The Online Journalism Review's Robert Niles has an exhaustive list of advice for today's newsroom managers. It largely amounts to: Get with the program.
Niles continues to see a lag between the technology and the media leader. He believes it's only a matter of time before newspapers outside the U.S. suffer what they have inside the country, so he has delivered a speech in Singapore and delivered notes from it online.
Among his prescriptions:
1. Management should consume technology.
2. Require everyone to blog and have social media accounts.
3. Managers should Skype and chat instead of sending memos or talking on the phone.
4. Managers should build their communities by blogging.
Niles concludes: "Ultimately, however, the larger goal here is to get managers comfortable with, and conversant in, online communications technology.
"This comfort can't be outsourced or delegated. As news communication businesses shift from print to online, their managers must become as comfortable and conversant in online communication as they were with the printed word. Otherwise, their leaders are reduced to followers, and their businesses run adrift."

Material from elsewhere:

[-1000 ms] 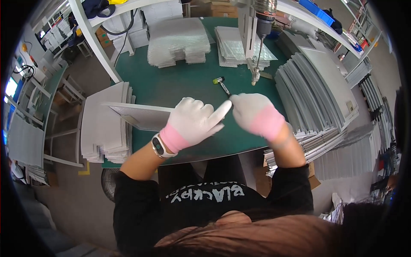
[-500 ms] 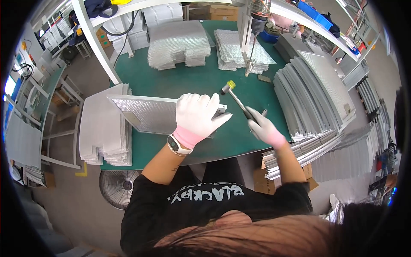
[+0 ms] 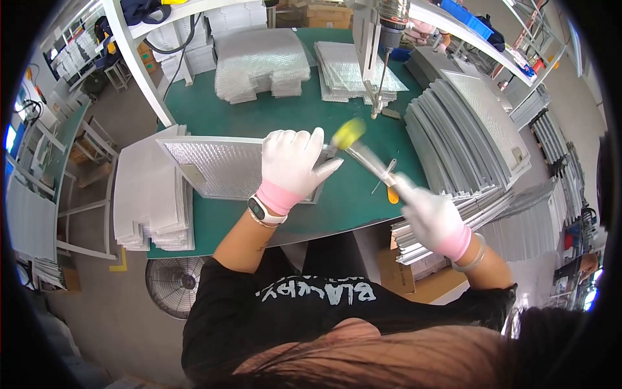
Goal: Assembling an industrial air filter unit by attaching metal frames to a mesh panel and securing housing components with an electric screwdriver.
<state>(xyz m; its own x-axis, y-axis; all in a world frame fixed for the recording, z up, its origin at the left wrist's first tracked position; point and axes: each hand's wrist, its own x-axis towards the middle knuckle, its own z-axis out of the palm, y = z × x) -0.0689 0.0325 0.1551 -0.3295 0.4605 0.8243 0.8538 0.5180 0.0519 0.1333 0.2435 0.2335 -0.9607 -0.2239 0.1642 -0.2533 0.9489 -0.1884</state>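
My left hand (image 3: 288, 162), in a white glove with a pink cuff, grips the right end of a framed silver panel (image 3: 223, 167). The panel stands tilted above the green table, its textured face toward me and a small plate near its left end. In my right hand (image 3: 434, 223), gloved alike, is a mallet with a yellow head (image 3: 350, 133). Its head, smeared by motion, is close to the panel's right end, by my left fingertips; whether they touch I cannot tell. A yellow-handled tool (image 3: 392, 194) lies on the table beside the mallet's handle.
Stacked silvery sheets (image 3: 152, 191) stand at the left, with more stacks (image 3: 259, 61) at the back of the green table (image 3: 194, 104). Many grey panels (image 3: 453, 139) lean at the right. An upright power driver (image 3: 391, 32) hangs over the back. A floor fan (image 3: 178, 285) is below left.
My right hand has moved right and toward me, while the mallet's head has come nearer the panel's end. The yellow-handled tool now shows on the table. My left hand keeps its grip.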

Jill Geisler, one of Poynter's prominent contributors, has weighed in at the 10-year mark at the institute with a thoughtful piece on five myths on managers.
The myths in shorthand: People will do what you want, you should keep your distance, you should arrive first and leave last, you should simply hire well and get out of the way, and you should be the smartest on the team.

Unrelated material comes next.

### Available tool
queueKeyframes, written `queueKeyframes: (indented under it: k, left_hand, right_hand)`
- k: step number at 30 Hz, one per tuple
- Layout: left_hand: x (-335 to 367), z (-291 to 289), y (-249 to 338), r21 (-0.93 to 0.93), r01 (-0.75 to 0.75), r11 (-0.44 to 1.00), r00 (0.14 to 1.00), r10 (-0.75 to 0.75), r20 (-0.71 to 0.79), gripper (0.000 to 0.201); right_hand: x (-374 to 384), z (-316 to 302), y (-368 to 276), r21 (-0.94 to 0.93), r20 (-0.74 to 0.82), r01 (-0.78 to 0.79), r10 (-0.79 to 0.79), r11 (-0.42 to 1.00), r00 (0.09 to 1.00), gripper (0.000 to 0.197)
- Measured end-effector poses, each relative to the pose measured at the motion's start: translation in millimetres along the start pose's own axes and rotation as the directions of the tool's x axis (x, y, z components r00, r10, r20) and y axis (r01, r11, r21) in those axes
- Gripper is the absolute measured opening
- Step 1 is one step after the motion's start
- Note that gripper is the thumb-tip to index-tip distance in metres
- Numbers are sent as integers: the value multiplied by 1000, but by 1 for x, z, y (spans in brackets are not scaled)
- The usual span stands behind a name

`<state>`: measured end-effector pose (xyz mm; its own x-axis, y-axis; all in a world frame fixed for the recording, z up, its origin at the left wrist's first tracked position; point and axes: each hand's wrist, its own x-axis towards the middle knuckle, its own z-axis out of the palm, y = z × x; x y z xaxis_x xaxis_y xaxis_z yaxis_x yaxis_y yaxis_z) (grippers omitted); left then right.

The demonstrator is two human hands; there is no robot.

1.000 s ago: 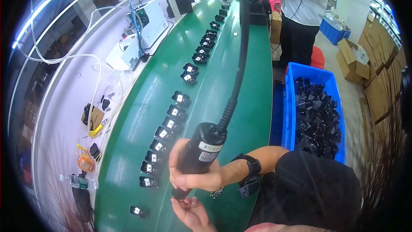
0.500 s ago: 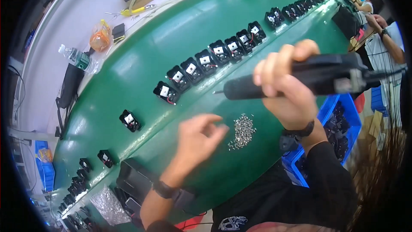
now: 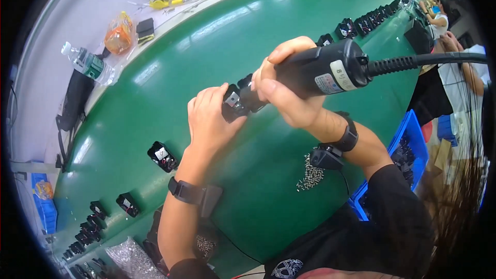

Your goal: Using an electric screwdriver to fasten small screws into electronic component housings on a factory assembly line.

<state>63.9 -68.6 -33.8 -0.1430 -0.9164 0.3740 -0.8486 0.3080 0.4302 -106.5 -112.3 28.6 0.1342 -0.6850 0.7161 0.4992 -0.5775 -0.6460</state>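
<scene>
My right hand (image 3: 289, 80) grips a black electric screwdriver (image 3: 323, 75) held nearly level, its cord running off to the right. The nose of the screwdriver is at a small black housing (image 3: 231, 101) with a white piece inside; the bit itself is hidden. Around the left side of this housing my left hand (image 3: 207, 113) is closed, steadying it on the green bench. Another housing shows just behind it, partly covered by my hands. Below my right wrist lies a pile of small silver screws (image 3: 311, 176).
A single open housing (image 3: 162, 156) stands left of my left forearm. More black housings (image 3: 364, 23) line the far right of the green bench (image 3: 206, 46). A blue bin (image 3: 413, 124) of black parts is at my right. Past the bench edge lies a water bottle (image 3: 88, 64). People work at far right.
Both hands have moved up to the row of housings. My left hand, empty before, has taken hold of one housing. The screwdriver has swung left, nose against that housing.
</scene>
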Motion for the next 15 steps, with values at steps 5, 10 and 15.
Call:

What makes a good manager? Comments, even those a little close to the bone, welcome.
The annual Newsroom Barometer is out from the World Editors Forum and Reuters its results suggest greater comprehension of the quality and quantity of newsroom change necessary in the time ahead. The Zogby poll of more than 700 editors and news executives in 120 countries was conducted in March.
A year ago editors were assessing the landscape differently, with some hesitation or early judgment of the value of multi-platform journalism.
Now an overwhelming number see integrated newsrooms as the norm, see the multi-platform journalist as the basic model, and view outsourcing as a given on certain functions.
Certainly, more want to hire more journalists, but more view online as the most common means of consumption within five years, and more also see news as a free commodity in the future.
A big interest and concern: Training. Editors are a little anxious that, having understood the need, they may not have the means to carry out the transformation.
A big priority for their media: Analysis and commentary. Editors view the value of value-added information as increasing in an age of commoditized conent.
A big worry: The loss of young readers. This is viewed as their biggest issue, and no one seems to have the answer.